··· SOURCE MATERIAL ···

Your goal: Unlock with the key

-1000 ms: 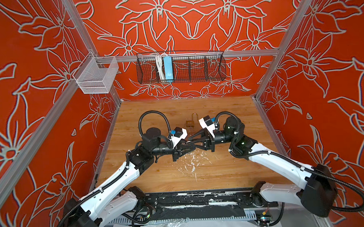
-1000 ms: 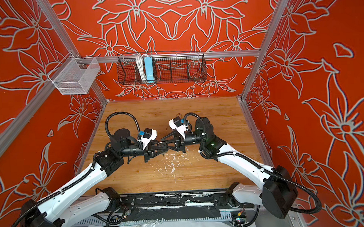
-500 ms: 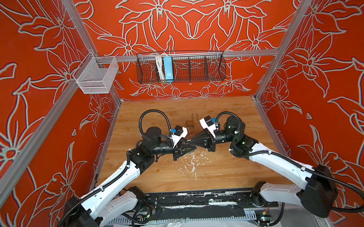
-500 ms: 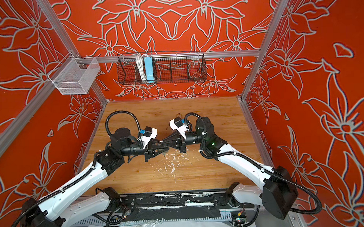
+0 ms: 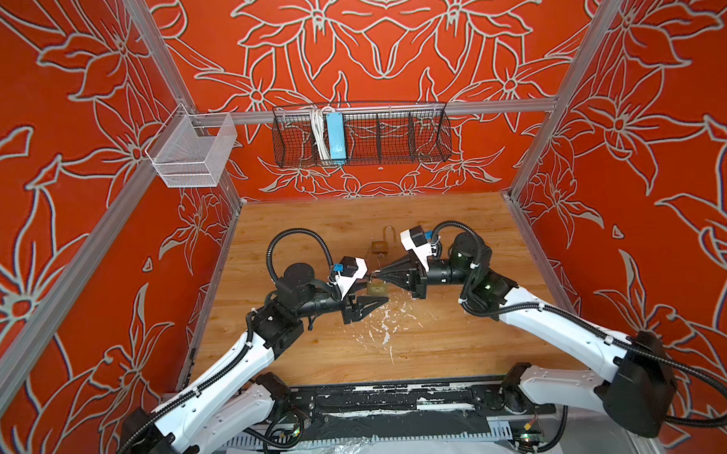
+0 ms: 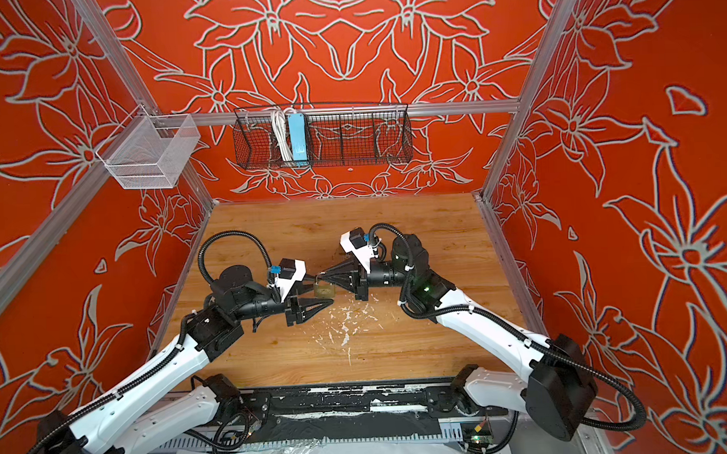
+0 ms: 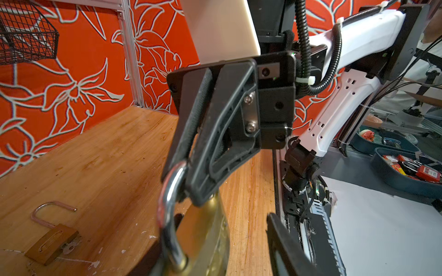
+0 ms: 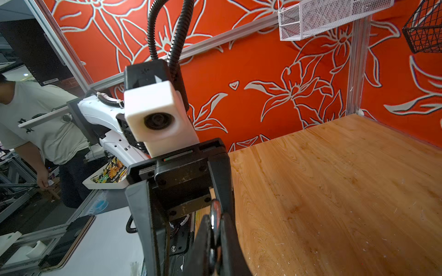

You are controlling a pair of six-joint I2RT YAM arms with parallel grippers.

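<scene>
Pinched only by its shackle [image 7: 168, 203] in the right tool [image 5: 376, 273], the padlock [image 5: 376, 288] could be dropped: the left tool [image 7: 215, 248] is spread.

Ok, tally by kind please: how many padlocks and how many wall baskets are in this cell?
Padlocks: 2 (held padlock, open padlock lying on the table)
Wall baskets: 2 (white basket, black basket)
Total: 4
</scene>
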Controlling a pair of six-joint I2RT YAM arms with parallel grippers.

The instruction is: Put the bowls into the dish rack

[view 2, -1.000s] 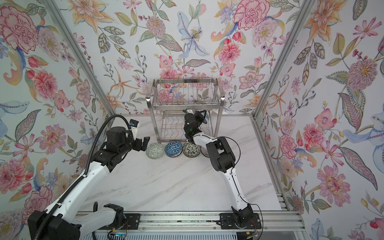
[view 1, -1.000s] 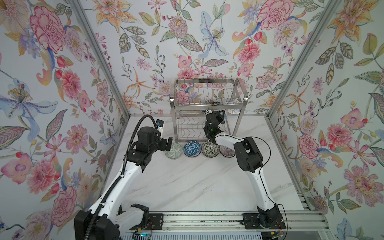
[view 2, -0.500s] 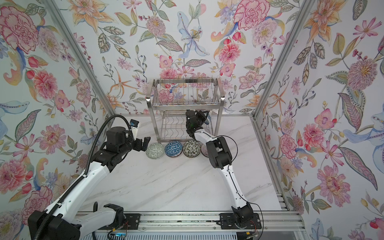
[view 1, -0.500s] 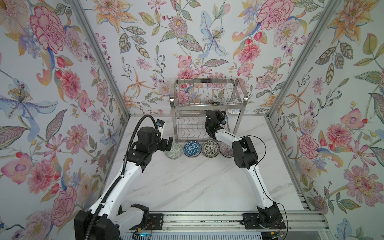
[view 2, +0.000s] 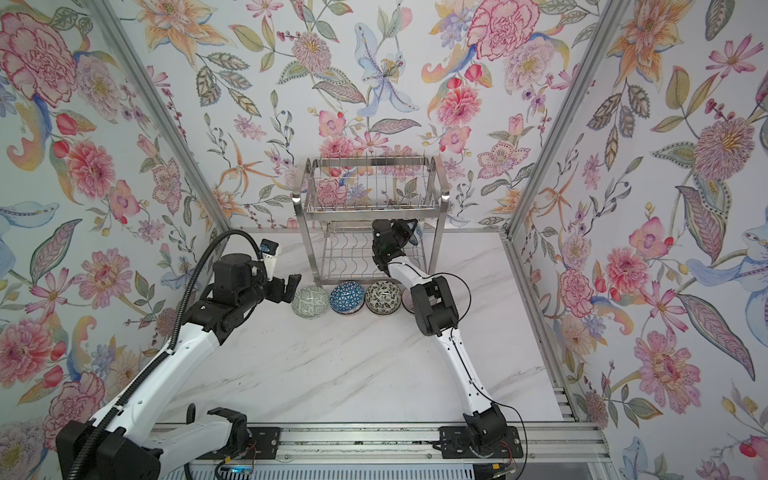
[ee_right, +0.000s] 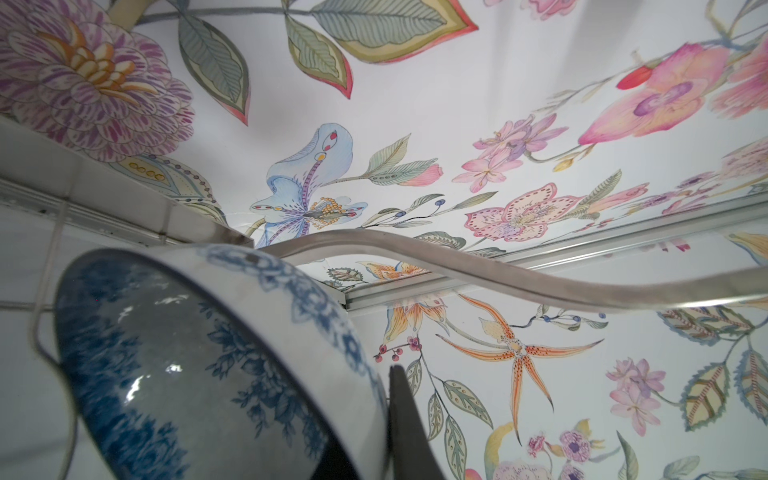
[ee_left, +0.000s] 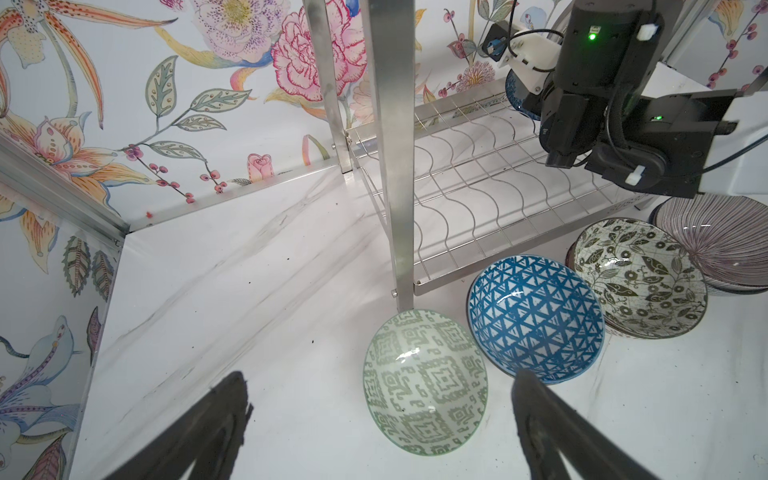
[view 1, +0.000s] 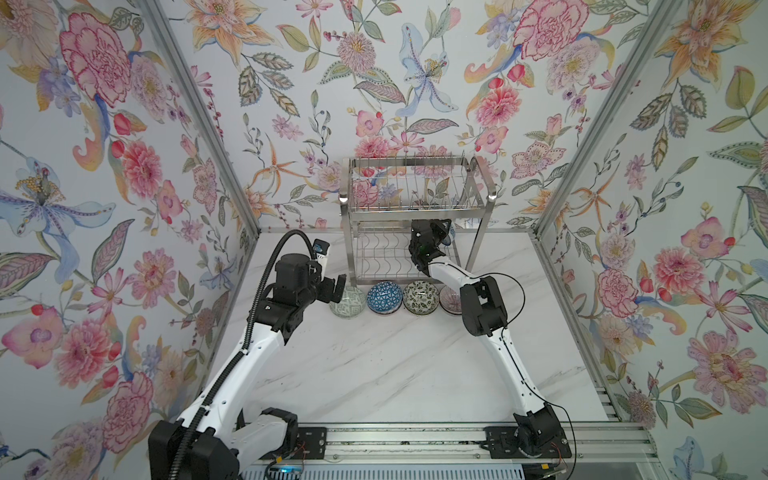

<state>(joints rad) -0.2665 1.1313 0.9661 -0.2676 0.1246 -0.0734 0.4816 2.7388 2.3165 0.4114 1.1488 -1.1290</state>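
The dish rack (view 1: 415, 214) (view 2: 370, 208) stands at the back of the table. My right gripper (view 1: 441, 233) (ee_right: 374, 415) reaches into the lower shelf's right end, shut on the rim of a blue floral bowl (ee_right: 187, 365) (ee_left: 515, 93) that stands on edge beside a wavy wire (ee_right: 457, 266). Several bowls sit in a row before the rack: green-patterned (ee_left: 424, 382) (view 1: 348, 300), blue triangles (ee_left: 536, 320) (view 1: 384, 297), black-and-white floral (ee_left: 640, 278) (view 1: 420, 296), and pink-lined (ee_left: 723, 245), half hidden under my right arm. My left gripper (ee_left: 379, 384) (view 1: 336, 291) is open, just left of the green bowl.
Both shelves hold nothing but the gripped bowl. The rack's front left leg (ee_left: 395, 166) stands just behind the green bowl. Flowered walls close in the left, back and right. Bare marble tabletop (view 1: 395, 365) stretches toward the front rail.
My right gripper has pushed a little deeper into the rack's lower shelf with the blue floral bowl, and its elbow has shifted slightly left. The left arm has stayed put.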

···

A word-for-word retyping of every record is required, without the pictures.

Your goal: Unlock with the key

-1000 ms: 
-1000 ms: 
-500 ms: 
-500 ms: 
+0 ms: 
+0 ms: 
+0 ms: 
+0 ms: 

You are controlling a pair of six-joint I2RT YAM arms with parallel grippers.

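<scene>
Pinched only by its shackle [image 7: 168, 203] in the right tool [image 5: 376, 273], the padlock [image 5: 376, 288] could be dropped: the left tool [image 7: 215, 248] is spread.

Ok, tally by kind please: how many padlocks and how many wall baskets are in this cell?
Padlocks: 2 (held padlock, open padlock lying on the table)
Wall baskets: 2 (white basket, black basket)
Total: 4
</scene>
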Controlling a pair of six-joint I2RT YAM arms with parallel grippers.

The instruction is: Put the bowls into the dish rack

[view 2, -1.000s] 
[view 1, -1.000s] 
[view 2, -0.500s] 
[view 1, -0.500s] 
[view 2, +0.000s] 
[ee_right, +0.000s] 
[ee_left, +0.000s] 
[view 1, +0.000s] 

<state>(joints rad) -0.2665 1.1313 0.9661 -0.2676 0.1246 -0.0734 0.4816 2.7388 2.3165 0.4114 1.1488 -1.1290</state>
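The dish rack (view 1: 415, 214) (view 2: 370, 208) stands at the back of the table. My right gripper (view 1: 441, 233) (ee_right: 374, 415) reaches into the lower shelf's right end, shut on the rim of a blue floral bowl (ee_right: 187, 365) (ee_left: 515, 93) that stands on edge beside a wavy wire (ee_right: 457, 266). Several bowls sit in a row before the rack: green-patterned (ee_left: 424, 382) (view 1: 348, 300), blue triangles (ee_left: 536, 320) (view 1: 384, 297), black-and-white floral (ee_left: 640, 278) (view 1: 420, 296), and pink-lined (ee_left: 723, 245), half hidden under my right arm. My left gripper (ee_left: 379, 384) (view 1: 336, 291) is open, just left of the green bowl.
Both shelves hold nothing but the gripped bowl. The rack's front left leg (ee_left: 395, 166) stands just behind the green bowl. Flowered walls close in the left, back and right. Bare marble tabletop (view 1: 395, 365) stretches toward the front rail.
My right gripper has pushed a little deeper into the rack's lower shelf with the blue floral bowl, and its elbow has shifted slightly left. The left arm has stayed put.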

No further response is required.